For the half year ended June 30, Guardian Holdings Limited (GHL) achieved a net profit after tax of $183 million.This is an increase of 72 per cent compared to the same period in 2013 when the profit was $106 million.In his report to shareholders on the second quarter results, chairman Arthur Lok Jack said the group's insurance businesses continued to produce excellent results with top line growth of 13 per cent from $2.8 billion to $3.1 billion.
"Life, health and pensions grew $178 million or 12 per cent over the previous period, whilst the property and casualty segment increased by $176 million or 14 per cent," Lok Jack said."The overall net income from insurance underwriting activities increased $18 million or seven per cent over the previous year. The asset management segment produced operating profits of $16 million, an eight per cent increase over the last year."
Lok Jack said the group acquired Kruit, a brokerage firm in the Netherlands in keeping with its strategy of making small bolt-on acquisitions. He said this acquisition is being integrated into the group's existing broker, Thoma, which was acquired in 2012."Our investing activities produced $448 million, a 17 per cent increase compared to last year, as net fair value gains/(losses) moved favourably from a loss of $48 million last year to a gain of $29 million in 2014," Lok Jack said.

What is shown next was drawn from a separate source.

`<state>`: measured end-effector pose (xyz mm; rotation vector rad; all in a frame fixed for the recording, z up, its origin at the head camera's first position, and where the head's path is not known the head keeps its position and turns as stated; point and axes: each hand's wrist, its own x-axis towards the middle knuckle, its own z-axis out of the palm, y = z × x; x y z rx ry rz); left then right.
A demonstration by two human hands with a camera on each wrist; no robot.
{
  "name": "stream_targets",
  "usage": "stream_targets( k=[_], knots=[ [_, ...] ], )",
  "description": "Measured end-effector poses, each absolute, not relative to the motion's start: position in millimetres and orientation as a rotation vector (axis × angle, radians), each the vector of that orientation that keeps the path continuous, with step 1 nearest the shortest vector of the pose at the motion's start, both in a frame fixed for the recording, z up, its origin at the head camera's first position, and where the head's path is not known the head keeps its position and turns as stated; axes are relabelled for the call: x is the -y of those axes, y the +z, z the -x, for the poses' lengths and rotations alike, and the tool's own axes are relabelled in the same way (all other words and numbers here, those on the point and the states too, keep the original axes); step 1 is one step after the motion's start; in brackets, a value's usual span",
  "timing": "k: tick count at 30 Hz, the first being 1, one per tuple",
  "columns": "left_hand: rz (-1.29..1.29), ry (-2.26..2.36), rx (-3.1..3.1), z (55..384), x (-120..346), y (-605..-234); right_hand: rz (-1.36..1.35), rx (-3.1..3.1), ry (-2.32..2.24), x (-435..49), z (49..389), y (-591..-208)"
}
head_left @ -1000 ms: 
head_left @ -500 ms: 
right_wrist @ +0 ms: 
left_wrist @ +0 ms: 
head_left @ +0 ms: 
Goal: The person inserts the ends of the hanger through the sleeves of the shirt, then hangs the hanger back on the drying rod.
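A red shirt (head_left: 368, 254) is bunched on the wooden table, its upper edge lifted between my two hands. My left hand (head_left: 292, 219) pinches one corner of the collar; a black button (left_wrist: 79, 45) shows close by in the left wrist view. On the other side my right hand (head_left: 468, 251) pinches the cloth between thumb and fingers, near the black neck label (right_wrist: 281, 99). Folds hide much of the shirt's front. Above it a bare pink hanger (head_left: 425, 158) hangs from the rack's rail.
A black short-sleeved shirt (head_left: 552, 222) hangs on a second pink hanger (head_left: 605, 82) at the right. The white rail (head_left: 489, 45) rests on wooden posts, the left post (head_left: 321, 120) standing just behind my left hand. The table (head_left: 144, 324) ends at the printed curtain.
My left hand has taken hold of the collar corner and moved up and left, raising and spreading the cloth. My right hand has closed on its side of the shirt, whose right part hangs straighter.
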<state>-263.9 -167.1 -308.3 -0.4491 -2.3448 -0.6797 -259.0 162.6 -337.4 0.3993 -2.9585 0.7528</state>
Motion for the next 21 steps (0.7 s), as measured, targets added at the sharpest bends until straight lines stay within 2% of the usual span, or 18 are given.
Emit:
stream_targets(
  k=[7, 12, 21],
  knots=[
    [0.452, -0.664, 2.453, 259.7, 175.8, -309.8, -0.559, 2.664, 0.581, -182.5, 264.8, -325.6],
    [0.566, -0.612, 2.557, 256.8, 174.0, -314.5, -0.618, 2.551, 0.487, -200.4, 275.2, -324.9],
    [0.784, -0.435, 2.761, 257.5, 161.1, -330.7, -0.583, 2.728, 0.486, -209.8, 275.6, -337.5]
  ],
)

"We continue to be challenged by low interest rates, as well as a dearth of new investment opportunities, which even when available, produce lower returns than in the past."GHL's operating expenses increased by $37 million or nine per cent. Of that amount, $11 million was related to the Pointe Simon project–those expenses were capitalised last year as the project was in the construction phase.
Lok Jack said: "Overall, your board is very satisfied with the group's half year performance and remains positive about the outlook for the rest of the financial year."